Trust what Trump says

#trump #clinton #hitler #racists #sanders
Reports are circulating that Donald Trump has told the New York Times in private not to worry about his racist, xenophobic, anti-abortion, anti-gay statements. The word is that he is just responding to what his supporters want to hear.
Using his own logic then, he needs to be asked whether he might be impeached if elected when his supporters realize he used them.
That could bring some unnamed vice president to power who would do what Trump has promised to do.
It is the same logic he uses every day of his campaign when he says Hillary Clinton might not be able to serve because she will be indicted in her “email scandal.”
She has been under investigation for an entire year with no indictment.
Of course Trump has been under fire for three years for his “Trump University Scandal” and may be forced to testify about fraud allegations later this year.
TV networks, meanwhile, claim Trump is the choice of a majority of Republicans, based on what has been seen in primaries and caucuses.
Polling expert Nate Silver said today that “Trump has received only 34 per cent of the Republican vote, aggregated across all primaries and caucuses to have voted so far. He did not really improve on that figure on Super Tuesday; Trump had a combined 33 percent of the vote through the first four states (Iowa, New Hampshire, South Carolina, Nevada); he got 34 percent in Super Tuesday states themselves.”
Do Trump supporters represent what the majority of Americans believe. Polls are constantly being used to support this view.
But the same kinds of polls show that a majority of Americans support causes rejected by these people: gay and transgender rights, abortion rights, women’s rights, high minimum wages and more.
Trump supporters say this is merely the view of Hollywood.
In my experience art has often represented where a country is headed, both in the U.S. and in countries I covered as a journalist around the world.
South  Africa was a classic example.
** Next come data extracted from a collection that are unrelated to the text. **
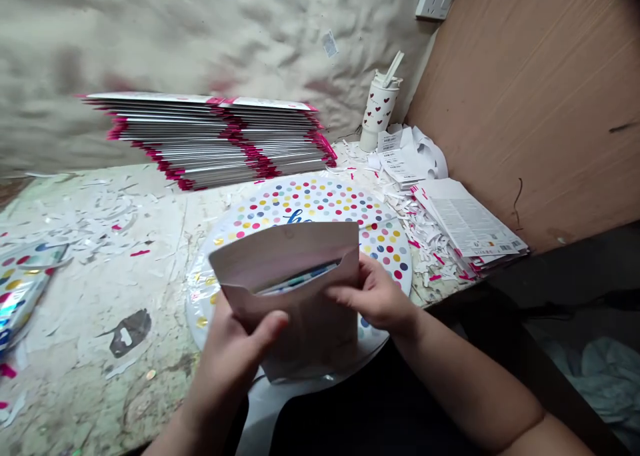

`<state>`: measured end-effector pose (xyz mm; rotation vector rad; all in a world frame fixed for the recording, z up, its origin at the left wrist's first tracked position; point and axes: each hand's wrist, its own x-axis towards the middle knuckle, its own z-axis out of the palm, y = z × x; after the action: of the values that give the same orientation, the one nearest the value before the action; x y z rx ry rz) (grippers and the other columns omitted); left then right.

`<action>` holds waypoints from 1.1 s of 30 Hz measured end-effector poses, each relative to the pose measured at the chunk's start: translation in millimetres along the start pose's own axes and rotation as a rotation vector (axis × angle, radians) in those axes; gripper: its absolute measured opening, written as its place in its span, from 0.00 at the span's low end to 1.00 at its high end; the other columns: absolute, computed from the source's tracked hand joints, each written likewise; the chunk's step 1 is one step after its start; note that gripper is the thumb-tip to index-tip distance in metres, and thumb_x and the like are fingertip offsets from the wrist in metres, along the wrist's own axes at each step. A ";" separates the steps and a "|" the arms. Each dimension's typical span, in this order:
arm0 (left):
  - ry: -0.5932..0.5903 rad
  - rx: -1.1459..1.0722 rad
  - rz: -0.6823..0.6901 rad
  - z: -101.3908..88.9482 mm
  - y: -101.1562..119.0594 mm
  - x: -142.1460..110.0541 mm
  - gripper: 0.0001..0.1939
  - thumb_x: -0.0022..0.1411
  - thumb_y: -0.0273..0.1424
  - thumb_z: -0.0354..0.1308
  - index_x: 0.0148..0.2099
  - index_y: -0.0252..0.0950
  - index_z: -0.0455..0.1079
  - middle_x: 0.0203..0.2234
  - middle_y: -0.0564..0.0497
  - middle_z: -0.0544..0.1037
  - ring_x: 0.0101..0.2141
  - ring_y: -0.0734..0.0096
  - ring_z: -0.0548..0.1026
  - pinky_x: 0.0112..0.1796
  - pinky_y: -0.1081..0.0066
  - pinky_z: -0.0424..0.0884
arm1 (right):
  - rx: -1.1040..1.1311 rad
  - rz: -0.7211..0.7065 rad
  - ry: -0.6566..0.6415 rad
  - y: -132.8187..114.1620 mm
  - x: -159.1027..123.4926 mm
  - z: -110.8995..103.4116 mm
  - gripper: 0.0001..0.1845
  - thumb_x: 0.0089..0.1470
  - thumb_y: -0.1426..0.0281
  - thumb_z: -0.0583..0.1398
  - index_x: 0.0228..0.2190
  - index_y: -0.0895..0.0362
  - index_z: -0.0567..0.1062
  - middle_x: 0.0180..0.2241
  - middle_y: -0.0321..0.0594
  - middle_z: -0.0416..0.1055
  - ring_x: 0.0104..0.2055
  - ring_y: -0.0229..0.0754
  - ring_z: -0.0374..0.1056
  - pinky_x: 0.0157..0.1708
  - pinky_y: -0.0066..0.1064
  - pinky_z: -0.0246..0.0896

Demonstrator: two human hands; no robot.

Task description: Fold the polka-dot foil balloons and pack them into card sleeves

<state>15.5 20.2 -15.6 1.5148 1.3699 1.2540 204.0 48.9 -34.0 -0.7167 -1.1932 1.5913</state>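
Between both hands is a plain greyish-pink paper envelope [310, 329], its flap up and its mouth gaping. Inside it the edge of something folded with blue and white print [300, 279] shows; the rest is hidden. My left hand [240, 339] grips the envelope's left side, thumb across the front. My right hand [377, 293] pinches the right side, thumb in front and fingers behind. Under the envelope lies a round white foil balloon [310, 199] with coloured dots and blue lettering, partly covered by the envelope.
Stacked flat packs [225, 139] with pink edges lean at the back wall. A white tumbler with hearts [380, 109] stands at the back right, near paper labels [405, 156] and printed cards [465, 216]. Shiny dotted packets [25, 286] lie left; paper scraps [100, 216] litter the table.
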 end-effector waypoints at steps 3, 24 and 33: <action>-0.086 -0.294 -0.276 5.6 2.6 -7.8 0.32 0.43 0.41 0.66 0.50 0.34 0.68 0.37 0.45 0.78 0.42 0.50 0.74 0.41 0.60 0.72 | -0.012 0.058 -0.007 -4.1 -0.7 5.6 0.19 0.41 0.71 0.67 0.38 0.57 0.72 0.38 0.39 0.74 0.41 0.41 0.70 0.43 0.33 0.65; -0.311 -0.213 -0.579 7.1 -39.5 -25.2 0.25 0.57 0.44 0.54 0.16 0.32 0.62 0.09 0.55 0.63 0.14 0.81 0.58 0.18 0.77 0.53 | -1.372 -0.377 -0.259 10.8 -0.8 19.1 0.09 0.55 0.75 0.53 0.31 0.59 0.73 0.33 0.43 0.70 0.38 0.41 0.63 0.39 0.30 0.57; -0.313 -0.101 -0.511 7.9 -30.4 -24.4 0.26 0.56 0.46 0.53 0.14 0.34 0.58 0.09 0.57 0.57 0.14 0.81 0.54 0.18 0.76 0.48 | -1.491 -0.366 -0.297 9.1 6.8 21.9 0.08 0.54 0.76 0.52 0.29 0.60 0.71 0.30 0.43 0.69 0.34 0.42 0.62 0.34 0.31 0.56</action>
<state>15.8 2.2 -51.0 1.1328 1.3452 0.7231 179.4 47.2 -34.5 -1.0406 -2.5360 0.2629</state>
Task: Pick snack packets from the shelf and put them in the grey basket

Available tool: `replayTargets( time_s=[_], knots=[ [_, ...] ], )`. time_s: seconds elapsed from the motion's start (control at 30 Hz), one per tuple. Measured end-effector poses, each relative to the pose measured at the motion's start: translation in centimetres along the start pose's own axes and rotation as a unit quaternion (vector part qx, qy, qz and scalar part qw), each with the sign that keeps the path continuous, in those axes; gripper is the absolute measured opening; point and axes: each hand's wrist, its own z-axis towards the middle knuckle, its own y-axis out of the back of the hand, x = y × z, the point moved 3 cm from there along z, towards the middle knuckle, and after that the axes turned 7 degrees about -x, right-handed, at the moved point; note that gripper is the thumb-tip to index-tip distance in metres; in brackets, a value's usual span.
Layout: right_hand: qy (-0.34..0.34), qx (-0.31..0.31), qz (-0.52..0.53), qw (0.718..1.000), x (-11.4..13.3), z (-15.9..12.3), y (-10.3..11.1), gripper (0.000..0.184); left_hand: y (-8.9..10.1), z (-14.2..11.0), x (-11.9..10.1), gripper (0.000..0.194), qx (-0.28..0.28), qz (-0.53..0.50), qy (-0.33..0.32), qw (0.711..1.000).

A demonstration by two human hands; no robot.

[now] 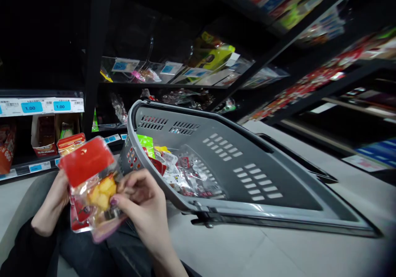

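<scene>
Over my lap, my left hand (54, 207) is closed on a small stack of snack packets, its fingers mostly hidden behind them. One packet (86, 161) has a red top; yellow pieces of food show through a clear window. Other red and clear packets overlap beneath it, slightly blurred. My right hand (145, 211) pinches the stack's right edge between thumb and fingers. Just right of my hands, a grey plastic shopping basket (269, 153) sits on the floor. Inside it lie several packets (194, 174), mostly clear, red and white, plus a green one (146, 144).
Dark store shelves (99, 33) rise ahead, with blue-and-white price labels (60, 105) along their edges. Boxes of packets (45, 134) stand on the low left shelf. A yellow-green package (213, 58) lies on a middle shelf. Pale floor tiles (247, 252) run below the basket.
</scene>
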Motion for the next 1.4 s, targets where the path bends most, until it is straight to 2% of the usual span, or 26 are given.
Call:
replayTargets(
  time_s=[0.07, 0.1, 0.17, 0.23, 0.43, 0.67, 0.83, 0.9, 0.93, 1.0, 1.03, 1.07, 1.1, 1.17, 1.27, 1.33, 1.4],
  knots=[
    [-0.016, -0.023, 0.043, 0.999, -1.0, 0.2, 0.1, 0.039, -0.5, 0.5, 0.1, 0.018, -0.001, 0.004, 0.025, 1.0],
    [-0.02, -0.022, 0.049, 0.998, -1.5, 0.2, 0.1, 0.039, -0.7, 0.6, 0.1, 0.02, -0.005, 0.005, 0.036, 0.999],
    [-0.018, -0.009, 0.031, 0.999, -2.2, 0.3, 0.3, 0.022, -0.7, 0.6, 0.1, 0.021, -0.018, 0.004, 0.043, 0.999],
    [-0.007, -0.004, 0.002, 1.0, -2.4, 0.4, 0.6, 0.022, -0.6, 0.5, 0.1, 0.021, -0.022, -0.001, 0.037, 0.999],
    [0.019, -0.003, -0.034, 0.999, -1.2, 0.5, 1.5, 0.022, -0.5, 0.5, 0.1, 0.019, -0.025, -0.015, 0.038, 0.999],
    [0.048, 0.001, -0.06, 0.997, -0.7, 0.5, 1.5, 0.025, -0.8, 0.2, 0.1, 0.017, -0.029, -0.013, 0.054, 0.998],
    [0.096, -0.003, -0.111, 0.989, 0.3, -0.1, 1.0, 0.021, -1.0, -0.4, -0.7, 0.028, -0.032, -0.05, 0.095, 0.994],
    [0.156, -0.051, -0.185, 0.969, 1.4, -1.1, 0.9, 0.018, -0.8, -0.9, -1.2, 0.031, -0.032, -0.068, 0.107, 0.991],
    [0.199, -0.095, -0.242, 0.945, 2.0, -1.8, 0.9, 0.015, -0.6, -1.2, -1.3, 0.031, -0.035, -0.076, 0.109, 0.991],
    [0.279, -0.178, -0.368, 0.869, 3.1, -3.2, 0.7, 0.014, -0.2, -1.5, -1.4, 0.03, -0.035, -0.09, 0.102, 0.99],
    [0.304, -0.201, -0.421, 0.831, 3.4, -3.7, 0.6, 0.017, 0.0, -1.7, -1.3, 0.029, -0.036, -0.095, 0.096, 0.99],
    [0.317, -0.205, -0.46, 0.804, 3.4, -3.9, 0.4, 0.019, 0.3, -1.7, -1.2, 0.029, -0.037, -0.1, 0.088, 0.99],
    [0.317, -0.19, -0.484, 0.793, 3.3, -3.8, 0.3, 0.018, 0.6, -1.8, -1.0, 0.029, -0.037, -0.102, 0.082, 0.991],
    [0.297, -0.133, -0.493, 0.807, 2.5, -3.1, 0.0, 0.015, 1.0, -1.8, -0.5, 0.028, -0.027, -0.084, 0.085, 0.992],
    [0.232, -0.063, -0.467, 0.851, 0.9, -1.5, -0.2, 0.016, 1.2, -2.0, 0.4, 0.025, 0.021, -0.029, 0.132, 0.991],
    [0.177, -0.027, -0.446, 0.877, -0.2, -0.6, -0.4, 0.018, 0.9, -2.3, 0.8, 0.024, 0.057, -0.021, 0.151, 0.987],
    [0.131, -0.002, -0.435, 0.891, -1.3, 0.1, -0.5, 0.02, 0.2, -2.5, 0.8, 0.028, 0.086, -0.039, 0.15, 0.984]
  ],
)
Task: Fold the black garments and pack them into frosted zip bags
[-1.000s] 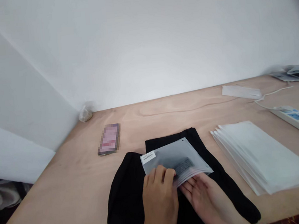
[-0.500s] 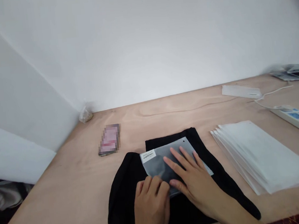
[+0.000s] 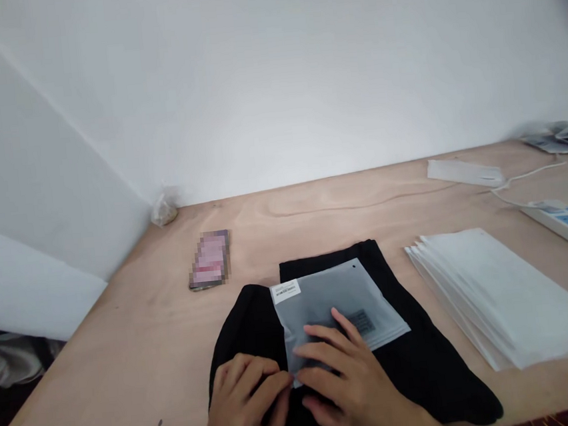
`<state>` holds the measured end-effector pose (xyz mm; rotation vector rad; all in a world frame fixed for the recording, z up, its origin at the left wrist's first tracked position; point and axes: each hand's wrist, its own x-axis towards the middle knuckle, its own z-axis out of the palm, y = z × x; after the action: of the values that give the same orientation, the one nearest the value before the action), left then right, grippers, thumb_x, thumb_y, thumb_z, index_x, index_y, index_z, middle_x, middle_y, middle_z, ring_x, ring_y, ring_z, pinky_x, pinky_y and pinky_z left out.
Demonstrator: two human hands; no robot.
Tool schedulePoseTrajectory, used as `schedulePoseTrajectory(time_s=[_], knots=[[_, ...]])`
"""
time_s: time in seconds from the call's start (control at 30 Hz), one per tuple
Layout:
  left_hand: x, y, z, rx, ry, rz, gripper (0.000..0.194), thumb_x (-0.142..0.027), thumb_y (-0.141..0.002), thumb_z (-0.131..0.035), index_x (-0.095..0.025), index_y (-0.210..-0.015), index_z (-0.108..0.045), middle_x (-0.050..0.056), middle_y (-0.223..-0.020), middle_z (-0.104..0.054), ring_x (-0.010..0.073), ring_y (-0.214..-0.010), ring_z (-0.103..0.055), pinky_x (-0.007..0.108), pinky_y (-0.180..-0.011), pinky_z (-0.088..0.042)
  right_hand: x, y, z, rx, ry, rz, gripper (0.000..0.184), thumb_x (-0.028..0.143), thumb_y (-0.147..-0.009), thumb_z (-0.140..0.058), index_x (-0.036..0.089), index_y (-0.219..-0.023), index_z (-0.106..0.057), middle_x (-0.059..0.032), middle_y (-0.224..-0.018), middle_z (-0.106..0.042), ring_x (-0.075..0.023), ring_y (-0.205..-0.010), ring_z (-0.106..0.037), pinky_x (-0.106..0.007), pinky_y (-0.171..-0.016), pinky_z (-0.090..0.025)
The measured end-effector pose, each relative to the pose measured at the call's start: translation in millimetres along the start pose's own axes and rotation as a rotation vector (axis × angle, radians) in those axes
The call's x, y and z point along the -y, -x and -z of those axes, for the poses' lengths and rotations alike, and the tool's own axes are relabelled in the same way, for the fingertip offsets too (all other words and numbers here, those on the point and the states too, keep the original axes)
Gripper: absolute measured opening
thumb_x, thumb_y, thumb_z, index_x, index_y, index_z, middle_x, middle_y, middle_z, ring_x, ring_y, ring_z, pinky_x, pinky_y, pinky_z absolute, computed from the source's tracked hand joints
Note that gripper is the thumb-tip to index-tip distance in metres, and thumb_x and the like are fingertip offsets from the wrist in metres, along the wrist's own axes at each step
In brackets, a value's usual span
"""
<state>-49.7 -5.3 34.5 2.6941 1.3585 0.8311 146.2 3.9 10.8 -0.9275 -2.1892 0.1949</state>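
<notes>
A frosted plastic bag [image 3: 333,302] with a white label and a dark garment inside lies on a pile of black cloth [image 3: 429,366] on the wooden table [image 3: 142,360]. My left hand [image 3: 242,408] rests on the black cloth. Its bent fingers are pressed together at the bag's near left corner. My right hand [image 3: 351,384] lies flat on the near edge of the bag, fingers stretched out and pointing left. The fingertips of both hands meet at that corner.
A stack of empty frosted bags [image 3: 497,293] lies to the right. A phone [image 3: 209,260] lies to the far left, and a small crumpled bag [image 3: 164,211] sits by the wall. A power strip [image 3: 566,219], a cable and flat packets are at the far right.
My right hand has slid back from the middle of the bag to its near edge. My left hand has moved left and nearer, to the bag's corner. The view shifted slightly.
</notes>
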Motion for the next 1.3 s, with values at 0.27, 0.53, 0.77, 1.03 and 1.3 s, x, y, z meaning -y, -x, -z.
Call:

I often watched plays and heard music that I knew was going to tear apartheid down. I wondered why the government allowed it.
I later felt that it wasn’t so much that they allowed, in some cases people were jailed and banned, but that they knew they couldn’t stop it. To try to hard would cause some of their best people to leave the country. They wanted more than just servants and swimming pools.
It was impossible for me to watch this year’s Oscars without seeing that the people who run the art world have decided to support human rights. This is not new. Give them an inch and they will take a mile.


These films, plays and music make money. That is the bottom line.